Primer día de estado de alerta, y tengo que salir de casa por trabajo. Antes de ir, y aunque a Angy le cuesta un poco levantarse, desayunamos juntas (aunque no lo mismo). En mi caso la tapa del pan árabe de la cena de ayer, que quedó finita, perfecta para unas tostadas, con aguacate (y aún queda, no sabemos si haremos mousse de chocolate, que también tenemos plátanos, o quizá un bizcocho).
Con los rubios toca mañana de "ponerse al día con los deberes", y organizar la semana. No les gusta demasiado la idea de que el patio ya no pueda pasarse dando patadas al balón, pero son pacientes. Me invitan a comer, pero tienen arroz con filete, así que, como no he contado con ello y no he traído mi plato vegetariano, lo dejo para la próxima (que será mañana).
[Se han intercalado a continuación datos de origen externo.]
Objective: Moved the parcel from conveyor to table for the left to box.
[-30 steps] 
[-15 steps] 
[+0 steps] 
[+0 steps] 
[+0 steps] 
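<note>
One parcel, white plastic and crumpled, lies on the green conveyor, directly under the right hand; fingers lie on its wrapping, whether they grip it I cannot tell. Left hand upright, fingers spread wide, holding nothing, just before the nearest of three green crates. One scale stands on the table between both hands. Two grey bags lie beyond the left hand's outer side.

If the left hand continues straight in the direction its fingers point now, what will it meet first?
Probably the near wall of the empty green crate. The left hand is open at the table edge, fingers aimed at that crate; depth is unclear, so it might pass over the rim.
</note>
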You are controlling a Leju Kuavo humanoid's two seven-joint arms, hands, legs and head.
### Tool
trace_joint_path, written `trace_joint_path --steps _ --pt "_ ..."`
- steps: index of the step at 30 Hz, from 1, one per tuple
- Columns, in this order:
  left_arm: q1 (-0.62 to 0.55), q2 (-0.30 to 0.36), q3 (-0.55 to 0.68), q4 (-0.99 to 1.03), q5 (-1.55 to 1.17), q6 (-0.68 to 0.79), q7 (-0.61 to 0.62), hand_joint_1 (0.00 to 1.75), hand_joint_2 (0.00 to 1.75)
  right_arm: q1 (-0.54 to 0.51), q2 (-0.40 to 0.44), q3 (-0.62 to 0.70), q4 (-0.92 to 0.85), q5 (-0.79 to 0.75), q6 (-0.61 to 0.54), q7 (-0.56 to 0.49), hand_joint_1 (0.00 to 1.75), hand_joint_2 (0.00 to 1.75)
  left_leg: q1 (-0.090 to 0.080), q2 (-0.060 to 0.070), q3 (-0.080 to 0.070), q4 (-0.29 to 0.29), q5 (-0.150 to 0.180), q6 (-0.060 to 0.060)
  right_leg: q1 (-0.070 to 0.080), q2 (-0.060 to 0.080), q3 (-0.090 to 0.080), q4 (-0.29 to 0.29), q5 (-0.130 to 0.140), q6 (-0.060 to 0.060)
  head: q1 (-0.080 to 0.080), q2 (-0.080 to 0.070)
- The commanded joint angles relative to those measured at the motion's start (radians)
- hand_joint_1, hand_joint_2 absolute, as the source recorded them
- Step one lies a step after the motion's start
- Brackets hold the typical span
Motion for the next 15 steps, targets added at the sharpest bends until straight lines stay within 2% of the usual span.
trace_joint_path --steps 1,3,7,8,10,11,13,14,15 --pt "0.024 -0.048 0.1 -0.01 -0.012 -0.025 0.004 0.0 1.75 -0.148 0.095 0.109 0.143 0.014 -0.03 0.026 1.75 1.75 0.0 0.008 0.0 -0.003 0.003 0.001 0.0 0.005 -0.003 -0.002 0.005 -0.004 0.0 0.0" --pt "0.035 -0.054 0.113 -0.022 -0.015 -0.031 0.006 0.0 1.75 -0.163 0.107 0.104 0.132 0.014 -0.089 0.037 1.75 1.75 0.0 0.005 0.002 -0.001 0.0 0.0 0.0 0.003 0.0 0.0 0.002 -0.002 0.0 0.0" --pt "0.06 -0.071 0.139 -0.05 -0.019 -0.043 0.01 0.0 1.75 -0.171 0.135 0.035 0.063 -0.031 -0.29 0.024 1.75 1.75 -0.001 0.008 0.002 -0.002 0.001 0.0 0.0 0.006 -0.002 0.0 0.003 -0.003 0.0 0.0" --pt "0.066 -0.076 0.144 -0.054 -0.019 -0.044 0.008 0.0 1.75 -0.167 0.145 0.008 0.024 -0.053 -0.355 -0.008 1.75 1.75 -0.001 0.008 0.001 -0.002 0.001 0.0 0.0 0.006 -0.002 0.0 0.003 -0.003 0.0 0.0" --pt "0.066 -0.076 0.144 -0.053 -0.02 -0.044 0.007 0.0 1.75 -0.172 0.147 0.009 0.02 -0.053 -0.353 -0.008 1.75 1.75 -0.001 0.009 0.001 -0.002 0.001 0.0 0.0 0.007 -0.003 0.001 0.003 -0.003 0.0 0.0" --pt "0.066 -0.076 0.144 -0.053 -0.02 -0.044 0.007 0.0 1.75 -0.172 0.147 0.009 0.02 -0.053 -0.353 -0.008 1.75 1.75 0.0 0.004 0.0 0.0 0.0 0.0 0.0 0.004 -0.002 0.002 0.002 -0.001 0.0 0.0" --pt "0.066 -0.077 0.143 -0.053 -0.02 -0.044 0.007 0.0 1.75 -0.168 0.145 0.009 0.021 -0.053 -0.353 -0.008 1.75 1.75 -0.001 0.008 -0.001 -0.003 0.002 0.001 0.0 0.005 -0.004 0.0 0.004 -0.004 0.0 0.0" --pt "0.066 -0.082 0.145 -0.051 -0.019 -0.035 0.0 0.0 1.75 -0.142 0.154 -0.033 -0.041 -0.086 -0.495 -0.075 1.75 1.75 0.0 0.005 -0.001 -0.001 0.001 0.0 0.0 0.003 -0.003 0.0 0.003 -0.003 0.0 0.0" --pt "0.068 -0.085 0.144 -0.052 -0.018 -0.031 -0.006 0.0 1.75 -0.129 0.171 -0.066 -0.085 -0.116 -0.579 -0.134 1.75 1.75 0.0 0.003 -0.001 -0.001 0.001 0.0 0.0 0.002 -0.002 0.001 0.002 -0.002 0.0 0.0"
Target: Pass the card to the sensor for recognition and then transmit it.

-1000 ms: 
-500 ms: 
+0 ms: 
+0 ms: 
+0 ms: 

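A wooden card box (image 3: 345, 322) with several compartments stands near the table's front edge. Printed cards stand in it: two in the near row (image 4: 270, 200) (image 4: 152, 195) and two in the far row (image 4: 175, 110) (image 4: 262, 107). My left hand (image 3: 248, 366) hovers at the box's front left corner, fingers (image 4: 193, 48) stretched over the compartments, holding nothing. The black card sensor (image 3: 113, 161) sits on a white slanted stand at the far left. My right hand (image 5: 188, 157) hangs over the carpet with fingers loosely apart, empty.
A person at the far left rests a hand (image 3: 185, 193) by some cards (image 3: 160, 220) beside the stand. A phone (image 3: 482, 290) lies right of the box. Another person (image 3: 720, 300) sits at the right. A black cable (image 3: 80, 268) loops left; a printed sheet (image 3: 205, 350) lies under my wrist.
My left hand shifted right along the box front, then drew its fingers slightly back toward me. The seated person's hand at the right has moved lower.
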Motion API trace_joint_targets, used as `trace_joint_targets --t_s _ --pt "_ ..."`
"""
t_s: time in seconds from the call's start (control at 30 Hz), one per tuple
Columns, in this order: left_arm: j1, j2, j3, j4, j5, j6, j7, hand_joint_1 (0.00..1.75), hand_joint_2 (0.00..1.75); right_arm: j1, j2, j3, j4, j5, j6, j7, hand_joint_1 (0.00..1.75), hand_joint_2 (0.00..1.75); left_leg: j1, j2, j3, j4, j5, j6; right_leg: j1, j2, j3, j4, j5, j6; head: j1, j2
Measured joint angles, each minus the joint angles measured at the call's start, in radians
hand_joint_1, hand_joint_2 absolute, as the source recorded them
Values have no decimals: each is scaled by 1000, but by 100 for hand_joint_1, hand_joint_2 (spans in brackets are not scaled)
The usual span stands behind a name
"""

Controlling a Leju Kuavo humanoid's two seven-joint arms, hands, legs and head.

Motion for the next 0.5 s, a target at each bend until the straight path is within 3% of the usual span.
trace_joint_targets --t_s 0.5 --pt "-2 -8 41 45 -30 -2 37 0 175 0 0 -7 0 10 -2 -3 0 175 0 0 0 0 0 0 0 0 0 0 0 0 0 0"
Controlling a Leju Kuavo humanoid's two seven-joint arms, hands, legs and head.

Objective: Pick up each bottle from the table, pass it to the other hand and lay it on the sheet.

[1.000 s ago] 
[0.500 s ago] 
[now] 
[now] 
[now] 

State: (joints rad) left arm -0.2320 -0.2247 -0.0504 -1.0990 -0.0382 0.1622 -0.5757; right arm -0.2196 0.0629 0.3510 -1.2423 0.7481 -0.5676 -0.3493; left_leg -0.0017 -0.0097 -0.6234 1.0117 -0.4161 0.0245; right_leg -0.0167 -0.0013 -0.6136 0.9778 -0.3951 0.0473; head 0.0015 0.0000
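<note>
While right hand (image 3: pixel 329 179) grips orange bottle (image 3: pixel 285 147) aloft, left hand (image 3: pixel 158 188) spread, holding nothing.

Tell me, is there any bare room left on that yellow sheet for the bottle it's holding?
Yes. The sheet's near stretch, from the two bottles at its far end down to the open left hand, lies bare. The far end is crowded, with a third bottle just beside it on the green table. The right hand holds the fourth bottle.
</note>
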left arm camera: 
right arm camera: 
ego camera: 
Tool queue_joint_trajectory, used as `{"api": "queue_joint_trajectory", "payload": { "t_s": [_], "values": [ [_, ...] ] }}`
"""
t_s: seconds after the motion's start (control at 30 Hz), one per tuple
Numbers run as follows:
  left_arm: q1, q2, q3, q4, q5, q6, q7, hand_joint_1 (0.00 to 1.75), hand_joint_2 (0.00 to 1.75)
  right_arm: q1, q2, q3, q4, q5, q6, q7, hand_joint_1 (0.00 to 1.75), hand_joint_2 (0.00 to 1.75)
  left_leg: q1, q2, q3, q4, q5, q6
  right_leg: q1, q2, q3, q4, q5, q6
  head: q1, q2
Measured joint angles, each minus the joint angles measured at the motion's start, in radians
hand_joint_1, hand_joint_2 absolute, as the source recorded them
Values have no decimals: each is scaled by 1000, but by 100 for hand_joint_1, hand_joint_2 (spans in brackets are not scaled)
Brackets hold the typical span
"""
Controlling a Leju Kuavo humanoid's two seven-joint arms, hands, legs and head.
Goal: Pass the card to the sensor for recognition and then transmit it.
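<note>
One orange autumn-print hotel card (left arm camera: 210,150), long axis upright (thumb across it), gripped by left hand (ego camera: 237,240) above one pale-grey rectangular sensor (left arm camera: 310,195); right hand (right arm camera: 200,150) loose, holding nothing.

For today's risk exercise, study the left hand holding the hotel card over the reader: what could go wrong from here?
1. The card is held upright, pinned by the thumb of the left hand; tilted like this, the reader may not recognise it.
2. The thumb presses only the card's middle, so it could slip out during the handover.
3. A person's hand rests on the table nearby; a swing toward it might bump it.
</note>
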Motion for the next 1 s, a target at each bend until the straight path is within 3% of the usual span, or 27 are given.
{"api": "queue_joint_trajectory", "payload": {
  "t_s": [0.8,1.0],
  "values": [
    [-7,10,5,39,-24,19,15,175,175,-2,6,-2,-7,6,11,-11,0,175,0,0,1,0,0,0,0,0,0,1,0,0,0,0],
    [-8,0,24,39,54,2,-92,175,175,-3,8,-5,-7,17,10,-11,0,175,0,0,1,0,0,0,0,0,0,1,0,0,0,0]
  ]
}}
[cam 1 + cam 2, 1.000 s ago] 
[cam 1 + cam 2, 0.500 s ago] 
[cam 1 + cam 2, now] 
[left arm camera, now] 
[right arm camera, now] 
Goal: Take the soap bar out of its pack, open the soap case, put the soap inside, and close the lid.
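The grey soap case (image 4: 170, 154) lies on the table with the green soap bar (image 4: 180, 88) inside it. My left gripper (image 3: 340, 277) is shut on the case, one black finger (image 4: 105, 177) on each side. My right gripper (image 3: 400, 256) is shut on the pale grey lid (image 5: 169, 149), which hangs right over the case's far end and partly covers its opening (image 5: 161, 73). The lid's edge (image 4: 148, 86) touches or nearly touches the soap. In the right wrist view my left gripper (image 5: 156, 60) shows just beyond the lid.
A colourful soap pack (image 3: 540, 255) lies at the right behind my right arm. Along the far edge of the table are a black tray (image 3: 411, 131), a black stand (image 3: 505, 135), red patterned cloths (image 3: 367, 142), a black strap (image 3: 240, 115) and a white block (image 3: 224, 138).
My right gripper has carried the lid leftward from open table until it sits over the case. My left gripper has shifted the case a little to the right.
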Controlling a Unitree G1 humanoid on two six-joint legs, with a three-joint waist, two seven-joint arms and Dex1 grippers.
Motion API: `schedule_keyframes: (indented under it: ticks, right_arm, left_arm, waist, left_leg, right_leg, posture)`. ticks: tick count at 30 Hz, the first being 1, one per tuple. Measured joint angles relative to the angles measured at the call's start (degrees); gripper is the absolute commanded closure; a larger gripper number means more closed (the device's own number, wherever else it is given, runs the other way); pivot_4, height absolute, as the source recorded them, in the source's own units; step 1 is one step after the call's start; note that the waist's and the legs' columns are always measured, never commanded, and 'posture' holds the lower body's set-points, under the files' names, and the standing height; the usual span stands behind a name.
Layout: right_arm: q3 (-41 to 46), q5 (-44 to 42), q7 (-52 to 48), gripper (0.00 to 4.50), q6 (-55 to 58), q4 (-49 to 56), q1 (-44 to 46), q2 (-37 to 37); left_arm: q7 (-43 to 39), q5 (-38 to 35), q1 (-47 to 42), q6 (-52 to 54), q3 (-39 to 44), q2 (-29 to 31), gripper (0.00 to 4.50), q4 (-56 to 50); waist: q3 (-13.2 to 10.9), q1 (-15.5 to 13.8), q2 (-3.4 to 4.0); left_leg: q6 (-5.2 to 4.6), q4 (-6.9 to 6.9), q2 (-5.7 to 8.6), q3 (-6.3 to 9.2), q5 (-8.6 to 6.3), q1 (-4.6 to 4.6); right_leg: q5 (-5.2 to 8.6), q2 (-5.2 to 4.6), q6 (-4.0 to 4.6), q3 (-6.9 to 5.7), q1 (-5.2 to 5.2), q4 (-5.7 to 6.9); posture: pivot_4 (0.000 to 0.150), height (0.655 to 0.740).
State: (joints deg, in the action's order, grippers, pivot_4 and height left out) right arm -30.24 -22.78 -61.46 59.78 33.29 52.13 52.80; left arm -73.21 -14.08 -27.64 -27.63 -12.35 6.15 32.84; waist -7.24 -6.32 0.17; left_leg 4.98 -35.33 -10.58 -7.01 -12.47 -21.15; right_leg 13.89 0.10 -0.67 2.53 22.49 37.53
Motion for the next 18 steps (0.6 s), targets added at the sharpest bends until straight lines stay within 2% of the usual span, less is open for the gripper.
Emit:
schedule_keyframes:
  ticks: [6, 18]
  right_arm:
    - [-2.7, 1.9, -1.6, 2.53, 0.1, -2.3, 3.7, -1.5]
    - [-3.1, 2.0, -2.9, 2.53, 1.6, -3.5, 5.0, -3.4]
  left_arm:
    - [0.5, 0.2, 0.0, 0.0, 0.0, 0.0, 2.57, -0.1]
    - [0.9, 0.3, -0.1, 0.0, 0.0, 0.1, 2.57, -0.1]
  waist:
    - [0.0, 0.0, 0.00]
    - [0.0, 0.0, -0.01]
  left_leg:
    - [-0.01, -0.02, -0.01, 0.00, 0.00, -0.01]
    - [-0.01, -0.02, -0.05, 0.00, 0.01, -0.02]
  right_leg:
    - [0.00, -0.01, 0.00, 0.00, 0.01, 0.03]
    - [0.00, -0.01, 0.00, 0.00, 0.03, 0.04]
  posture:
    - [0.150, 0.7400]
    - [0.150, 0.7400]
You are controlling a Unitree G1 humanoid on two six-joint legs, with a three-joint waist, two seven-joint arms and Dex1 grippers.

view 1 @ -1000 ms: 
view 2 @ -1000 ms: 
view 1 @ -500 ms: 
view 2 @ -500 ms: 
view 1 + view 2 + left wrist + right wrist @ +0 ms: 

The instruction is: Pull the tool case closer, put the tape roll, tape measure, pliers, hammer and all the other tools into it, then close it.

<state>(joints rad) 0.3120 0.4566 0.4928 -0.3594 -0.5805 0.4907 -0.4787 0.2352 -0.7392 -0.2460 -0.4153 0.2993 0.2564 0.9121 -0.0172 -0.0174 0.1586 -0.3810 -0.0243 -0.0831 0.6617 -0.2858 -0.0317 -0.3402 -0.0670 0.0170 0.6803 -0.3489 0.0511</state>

Aunque en España solemos tomar los tortellini con salsa, como los macarrones, en algunas zonas de Italia lo toman en sopa. Y como no tengo sopa, pero sí un puré de calabacín, pruebo a añadírselo a la pasta rellena de setas. No tengo foto, pero la mezcla estaba bien rica. Sobre todo con el toque final de parmesano.
Para cenar, aunque inicialmente habíamos hablado de prepararnos unos nachos con guacamole, queso, tomate y frijoles (eso es, como los del Van Gogh), nos decantamos por un sándwich de queso (en mi caso), y pavo (en el caso de Angy), que se prepara más fácil y rápido.